Do not use ignore_corrupt_files as a catch-all

This option is designed for files that are genuinely unreadable. It should not be used to suppress transient I/O errors (network issues, throttling) — Daft already retries those automatically. If you find yourself needing ignore_corrupt_files for a large fraction of your files, investigate the root cause rather than silencing the errors.

Supported formats#

Format File-level skip Within-file error skip
Parquet (read_parquet) Yes (bad footer, wrong magic bytes, file too small) Yes (corrupt row group data)
CSV (read_csv) Yes (unreadable file, truncated) Yes (bad encoding, wrong field count in chunk)
Iceberg (read_iceberg) Yes (data files go through the Rust Parquet reader) Yes

Iceberg delete files

Corruption in Iceberg delete files is not covered.

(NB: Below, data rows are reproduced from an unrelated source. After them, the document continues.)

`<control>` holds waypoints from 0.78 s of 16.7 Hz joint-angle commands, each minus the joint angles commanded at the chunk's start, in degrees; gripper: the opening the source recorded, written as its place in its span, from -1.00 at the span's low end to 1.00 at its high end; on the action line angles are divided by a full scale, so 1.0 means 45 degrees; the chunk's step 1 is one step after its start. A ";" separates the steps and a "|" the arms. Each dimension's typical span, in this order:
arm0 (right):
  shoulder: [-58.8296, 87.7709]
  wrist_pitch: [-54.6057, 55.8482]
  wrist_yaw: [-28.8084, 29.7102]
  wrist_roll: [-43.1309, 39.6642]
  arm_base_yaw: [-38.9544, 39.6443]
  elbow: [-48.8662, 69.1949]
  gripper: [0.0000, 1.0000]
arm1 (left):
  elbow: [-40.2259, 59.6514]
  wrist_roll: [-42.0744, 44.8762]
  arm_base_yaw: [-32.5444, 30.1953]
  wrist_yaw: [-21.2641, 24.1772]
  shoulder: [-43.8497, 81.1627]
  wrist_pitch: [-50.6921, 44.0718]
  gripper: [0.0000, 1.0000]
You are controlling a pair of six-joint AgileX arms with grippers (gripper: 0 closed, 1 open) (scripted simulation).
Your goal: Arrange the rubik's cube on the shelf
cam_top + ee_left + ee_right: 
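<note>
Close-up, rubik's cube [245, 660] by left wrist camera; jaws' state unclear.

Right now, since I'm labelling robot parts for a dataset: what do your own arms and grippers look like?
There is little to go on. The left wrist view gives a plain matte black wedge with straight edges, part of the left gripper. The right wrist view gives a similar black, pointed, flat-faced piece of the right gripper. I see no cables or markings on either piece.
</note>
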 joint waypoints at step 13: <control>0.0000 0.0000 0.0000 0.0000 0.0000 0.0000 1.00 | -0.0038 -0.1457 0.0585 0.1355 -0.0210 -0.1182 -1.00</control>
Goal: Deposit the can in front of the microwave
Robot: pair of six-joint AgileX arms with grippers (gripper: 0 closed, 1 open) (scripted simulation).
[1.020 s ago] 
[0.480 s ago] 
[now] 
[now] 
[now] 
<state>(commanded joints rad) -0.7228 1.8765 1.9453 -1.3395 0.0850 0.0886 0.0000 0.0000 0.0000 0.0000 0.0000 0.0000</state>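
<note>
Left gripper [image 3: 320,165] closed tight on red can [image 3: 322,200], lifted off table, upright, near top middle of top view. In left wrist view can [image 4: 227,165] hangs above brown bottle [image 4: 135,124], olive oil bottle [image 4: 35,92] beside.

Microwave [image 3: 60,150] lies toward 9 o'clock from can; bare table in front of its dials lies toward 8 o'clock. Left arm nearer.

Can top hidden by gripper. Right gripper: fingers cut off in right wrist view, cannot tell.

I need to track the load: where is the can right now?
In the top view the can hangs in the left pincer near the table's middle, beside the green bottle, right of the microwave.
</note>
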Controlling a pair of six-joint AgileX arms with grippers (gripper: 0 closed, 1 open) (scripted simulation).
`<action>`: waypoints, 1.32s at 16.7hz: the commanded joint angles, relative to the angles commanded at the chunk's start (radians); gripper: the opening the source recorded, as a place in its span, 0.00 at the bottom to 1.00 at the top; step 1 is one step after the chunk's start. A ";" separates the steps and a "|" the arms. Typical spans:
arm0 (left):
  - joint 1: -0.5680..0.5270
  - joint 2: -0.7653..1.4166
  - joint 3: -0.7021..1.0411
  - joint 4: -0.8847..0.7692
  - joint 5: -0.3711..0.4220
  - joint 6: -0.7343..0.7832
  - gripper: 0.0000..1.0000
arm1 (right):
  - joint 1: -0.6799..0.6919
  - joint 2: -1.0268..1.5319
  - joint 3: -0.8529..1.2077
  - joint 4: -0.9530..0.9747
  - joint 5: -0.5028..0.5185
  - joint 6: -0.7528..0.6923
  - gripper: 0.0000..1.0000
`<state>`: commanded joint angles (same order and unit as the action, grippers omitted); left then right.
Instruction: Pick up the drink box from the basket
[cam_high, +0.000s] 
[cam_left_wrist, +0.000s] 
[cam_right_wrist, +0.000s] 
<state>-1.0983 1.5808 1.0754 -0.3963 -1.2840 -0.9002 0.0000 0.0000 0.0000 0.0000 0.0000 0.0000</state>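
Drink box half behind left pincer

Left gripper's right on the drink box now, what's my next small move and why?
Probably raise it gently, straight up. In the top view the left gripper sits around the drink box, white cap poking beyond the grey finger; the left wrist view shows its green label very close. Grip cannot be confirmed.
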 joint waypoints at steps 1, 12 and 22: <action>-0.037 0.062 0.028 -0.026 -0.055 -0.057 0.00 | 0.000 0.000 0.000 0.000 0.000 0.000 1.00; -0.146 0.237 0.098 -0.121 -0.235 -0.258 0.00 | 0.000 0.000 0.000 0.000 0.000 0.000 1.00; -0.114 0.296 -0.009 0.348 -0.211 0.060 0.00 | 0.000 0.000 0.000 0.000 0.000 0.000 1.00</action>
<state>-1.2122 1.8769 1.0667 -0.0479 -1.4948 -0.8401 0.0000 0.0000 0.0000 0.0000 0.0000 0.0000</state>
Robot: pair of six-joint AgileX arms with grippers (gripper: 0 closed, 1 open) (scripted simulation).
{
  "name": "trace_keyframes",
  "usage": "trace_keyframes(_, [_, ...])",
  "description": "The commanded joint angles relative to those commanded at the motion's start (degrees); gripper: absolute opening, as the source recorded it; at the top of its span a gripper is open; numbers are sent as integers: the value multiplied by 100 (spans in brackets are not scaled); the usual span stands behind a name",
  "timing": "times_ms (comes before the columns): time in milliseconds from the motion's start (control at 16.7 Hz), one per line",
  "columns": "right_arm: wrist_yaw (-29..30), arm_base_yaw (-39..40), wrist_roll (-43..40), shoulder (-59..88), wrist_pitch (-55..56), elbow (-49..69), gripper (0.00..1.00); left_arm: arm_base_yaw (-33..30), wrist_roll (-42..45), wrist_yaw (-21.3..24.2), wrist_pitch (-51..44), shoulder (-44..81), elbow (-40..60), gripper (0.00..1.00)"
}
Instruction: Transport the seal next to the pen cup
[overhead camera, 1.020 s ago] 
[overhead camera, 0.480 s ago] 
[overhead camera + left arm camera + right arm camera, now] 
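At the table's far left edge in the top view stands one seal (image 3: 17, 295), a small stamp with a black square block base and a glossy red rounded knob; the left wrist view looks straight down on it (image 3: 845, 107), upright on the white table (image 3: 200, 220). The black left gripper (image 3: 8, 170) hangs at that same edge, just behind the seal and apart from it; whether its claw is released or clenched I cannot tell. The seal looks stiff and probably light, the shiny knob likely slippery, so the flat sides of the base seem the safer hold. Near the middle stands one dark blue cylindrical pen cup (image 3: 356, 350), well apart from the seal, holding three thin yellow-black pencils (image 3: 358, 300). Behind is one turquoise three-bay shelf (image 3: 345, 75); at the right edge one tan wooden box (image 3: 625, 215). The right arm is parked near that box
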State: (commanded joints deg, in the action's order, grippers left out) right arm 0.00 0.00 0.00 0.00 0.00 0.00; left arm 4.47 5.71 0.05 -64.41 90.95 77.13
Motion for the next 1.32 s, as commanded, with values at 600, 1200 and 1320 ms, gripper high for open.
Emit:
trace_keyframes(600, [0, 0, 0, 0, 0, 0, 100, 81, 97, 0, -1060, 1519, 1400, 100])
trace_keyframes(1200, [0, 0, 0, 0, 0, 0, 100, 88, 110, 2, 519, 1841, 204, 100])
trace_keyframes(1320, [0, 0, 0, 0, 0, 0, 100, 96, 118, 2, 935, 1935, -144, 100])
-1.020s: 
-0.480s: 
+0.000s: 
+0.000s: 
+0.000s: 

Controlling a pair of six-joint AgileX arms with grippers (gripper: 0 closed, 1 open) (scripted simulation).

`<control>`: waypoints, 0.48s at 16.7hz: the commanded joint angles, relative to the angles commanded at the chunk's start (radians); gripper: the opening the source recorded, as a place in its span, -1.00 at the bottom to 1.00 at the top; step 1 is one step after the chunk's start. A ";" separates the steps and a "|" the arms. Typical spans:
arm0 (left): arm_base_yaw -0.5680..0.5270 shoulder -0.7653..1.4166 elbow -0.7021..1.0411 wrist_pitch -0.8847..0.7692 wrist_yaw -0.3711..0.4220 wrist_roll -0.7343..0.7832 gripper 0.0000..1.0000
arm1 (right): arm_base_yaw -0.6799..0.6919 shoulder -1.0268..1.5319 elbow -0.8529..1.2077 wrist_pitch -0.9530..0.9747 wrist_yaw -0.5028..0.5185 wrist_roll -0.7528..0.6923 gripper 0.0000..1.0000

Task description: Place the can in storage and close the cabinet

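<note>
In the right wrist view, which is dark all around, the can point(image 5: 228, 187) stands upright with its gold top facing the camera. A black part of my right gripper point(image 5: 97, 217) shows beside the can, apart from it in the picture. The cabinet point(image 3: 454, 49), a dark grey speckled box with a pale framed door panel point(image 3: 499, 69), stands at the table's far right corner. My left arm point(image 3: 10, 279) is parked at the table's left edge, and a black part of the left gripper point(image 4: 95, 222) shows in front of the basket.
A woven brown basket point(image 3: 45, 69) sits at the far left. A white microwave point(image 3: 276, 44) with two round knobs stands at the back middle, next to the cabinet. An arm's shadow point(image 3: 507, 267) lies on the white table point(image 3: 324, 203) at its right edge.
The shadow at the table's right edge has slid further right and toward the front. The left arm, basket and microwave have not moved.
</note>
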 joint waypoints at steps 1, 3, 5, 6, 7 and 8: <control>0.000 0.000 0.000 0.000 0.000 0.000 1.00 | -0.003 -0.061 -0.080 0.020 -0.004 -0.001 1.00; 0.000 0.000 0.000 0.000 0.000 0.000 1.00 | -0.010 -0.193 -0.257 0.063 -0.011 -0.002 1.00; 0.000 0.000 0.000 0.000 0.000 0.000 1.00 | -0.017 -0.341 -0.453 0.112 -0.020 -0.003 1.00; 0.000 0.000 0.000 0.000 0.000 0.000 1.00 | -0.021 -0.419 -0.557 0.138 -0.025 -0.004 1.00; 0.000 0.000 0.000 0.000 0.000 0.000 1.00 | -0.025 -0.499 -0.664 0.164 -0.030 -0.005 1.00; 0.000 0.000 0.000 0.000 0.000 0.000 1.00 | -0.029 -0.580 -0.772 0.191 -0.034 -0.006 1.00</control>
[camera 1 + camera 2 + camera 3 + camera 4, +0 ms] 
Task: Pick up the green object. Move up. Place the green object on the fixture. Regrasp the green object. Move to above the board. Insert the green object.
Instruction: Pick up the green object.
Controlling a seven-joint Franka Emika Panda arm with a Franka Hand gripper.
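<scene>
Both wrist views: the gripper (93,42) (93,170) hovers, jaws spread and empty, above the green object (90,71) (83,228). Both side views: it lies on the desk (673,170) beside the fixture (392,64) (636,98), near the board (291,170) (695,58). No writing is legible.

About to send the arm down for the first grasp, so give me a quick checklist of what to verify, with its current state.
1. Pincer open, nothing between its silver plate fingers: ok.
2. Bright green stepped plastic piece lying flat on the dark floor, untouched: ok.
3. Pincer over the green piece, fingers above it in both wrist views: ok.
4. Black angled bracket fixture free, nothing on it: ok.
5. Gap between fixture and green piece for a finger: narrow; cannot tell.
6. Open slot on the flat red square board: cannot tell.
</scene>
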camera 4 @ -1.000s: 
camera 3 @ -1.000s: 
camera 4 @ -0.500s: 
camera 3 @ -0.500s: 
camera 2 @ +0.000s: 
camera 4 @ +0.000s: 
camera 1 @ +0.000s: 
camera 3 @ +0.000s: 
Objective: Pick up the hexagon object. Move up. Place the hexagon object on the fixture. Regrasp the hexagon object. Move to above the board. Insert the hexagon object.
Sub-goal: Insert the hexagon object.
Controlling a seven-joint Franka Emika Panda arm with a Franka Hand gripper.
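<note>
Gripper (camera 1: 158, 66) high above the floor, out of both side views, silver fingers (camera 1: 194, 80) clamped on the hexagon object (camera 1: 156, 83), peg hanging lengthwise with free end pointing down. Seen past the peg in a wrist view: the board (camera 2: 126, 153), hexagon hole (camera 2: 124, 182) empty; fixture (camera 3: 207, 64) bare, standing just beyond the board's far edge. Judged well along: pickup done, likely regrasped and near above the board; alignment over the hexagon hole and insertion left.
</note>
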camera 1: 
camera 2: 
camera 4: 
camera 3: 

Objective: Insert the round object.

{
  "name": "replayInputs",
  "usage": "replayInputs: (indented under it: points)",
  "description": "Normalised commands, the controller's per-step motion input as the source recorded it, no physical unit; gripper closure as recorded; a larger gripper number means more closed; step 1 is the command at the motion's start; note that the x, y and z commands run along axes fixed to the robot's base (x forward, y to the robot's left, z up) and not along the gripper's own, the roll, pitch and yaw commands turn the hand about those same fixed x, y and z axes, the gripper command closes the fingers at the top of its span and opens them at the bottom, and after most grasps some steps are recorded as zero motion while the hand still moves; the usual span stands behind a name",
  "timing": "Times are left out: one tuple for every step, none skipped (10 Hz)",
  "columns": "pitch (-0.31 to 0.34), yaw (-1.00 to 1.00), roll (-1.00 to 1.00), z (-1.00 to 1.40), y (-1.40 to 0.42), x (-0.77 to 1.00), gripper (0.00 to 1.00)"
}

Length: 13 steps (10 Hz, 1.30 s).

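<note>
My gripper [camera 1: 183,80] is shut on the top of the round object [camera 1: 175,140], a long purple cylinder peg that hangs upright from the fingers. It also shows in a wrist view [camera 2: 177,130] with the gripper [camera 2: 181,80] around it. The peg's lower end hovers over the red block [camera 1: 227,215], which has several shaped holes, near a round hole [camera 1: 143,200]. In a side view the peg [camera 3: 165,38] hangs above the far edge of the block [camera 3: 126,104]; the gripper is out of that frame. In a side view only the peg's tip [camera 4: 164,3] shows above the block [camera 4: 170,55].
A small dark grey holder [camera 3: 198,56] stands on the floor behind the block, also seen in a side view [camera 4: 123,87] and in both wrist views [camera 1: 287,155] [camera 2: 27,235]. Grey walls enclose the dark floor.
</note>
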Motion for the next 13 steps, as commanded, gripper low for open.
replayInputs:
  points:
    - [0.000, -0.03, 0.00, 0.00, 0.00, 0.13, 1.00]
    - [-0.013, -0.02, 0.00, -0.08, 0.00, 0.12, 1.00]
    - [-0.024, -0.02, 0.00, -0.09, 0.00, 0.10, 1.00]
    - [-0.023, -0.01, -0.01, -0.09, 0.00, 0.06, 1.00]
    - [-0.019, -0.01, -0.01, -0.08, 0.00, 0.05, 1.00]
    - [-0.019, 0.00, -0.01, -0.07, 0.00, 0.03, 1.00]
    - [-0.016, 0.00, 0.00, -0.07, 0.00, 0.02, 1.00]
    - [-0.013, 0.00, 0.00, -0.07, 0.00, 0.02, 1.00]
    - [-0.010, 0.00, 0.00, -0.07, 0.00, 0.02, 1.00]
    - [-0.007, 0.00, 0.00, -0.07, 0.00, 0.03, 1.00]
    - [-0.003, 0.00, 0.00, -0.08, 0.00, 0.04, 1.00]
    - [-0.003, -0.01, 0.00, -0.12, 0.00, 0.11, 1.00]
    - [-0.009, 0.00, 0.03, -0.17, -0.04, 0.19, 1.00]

If a delete file is unreadable, Daft will raise an error regardless of ignore_corrupt_files. Delete files are small metadata structures and corruption there generally indicates a more serious catalog inconsistency.

Count pushdown

When ignore_corrupt_files is enabled for Parquet, count pushdown is disabled. This means df.count() will read all row-group data instead of using the metadata-only optimization, which may be slower on large datasets.